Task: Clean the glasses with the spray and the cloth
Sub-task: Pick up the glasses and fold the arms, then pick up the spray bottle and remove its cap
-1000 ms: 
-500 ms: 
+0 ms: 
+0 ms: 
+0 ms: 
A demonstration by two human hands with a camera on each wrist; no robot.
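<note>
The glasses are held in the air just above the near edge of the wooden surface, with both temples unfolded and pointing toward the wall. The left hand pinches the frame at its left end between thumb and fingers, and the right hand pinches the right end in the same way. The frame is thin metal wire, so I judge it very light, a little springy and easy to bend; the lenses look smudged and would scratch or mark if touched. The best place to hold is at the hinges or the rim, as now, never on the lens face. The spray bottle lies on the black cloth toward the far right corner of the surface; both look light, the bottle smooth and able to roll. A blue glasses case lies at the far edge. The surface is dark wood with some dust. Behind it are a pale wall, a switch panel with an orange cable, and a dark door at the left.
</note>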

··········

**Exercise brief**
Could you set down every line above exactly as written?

**Solution**
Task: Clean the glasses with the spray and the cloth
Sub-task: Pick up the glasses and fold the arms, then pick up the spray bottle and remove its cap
-1000 ms: 
-500 ms: 
+0 ms: 
+0 ms: 
+0 ms: 
A demonstration by two human hands with a camera on each wrist; no robot.
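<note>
The glasses are held in the air just above the near edge of the wooden surface, with both temples unfolded and pointing toward the wall. The left hand pinches the frame at its left end between thumb and fingers, and the right hand pinches the right end in the same way. The frame is thin metal wire, so I judge it very light, a little springy and easy to bend; the lenses look smudged and would scratch or mark if touched. The best place to hold is at the hinges or the rim, as now, never on the lens face. The spray bottle lies on the black cloth toward the far right corner of the surface; both look light, the bottle smooth and able to roll. A blue glasses case lies at the far edge. The surface is dark wood with some dust. Behind it are a pale wall, a switch panel with an orange cable, and a dark door at the left.
</note>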

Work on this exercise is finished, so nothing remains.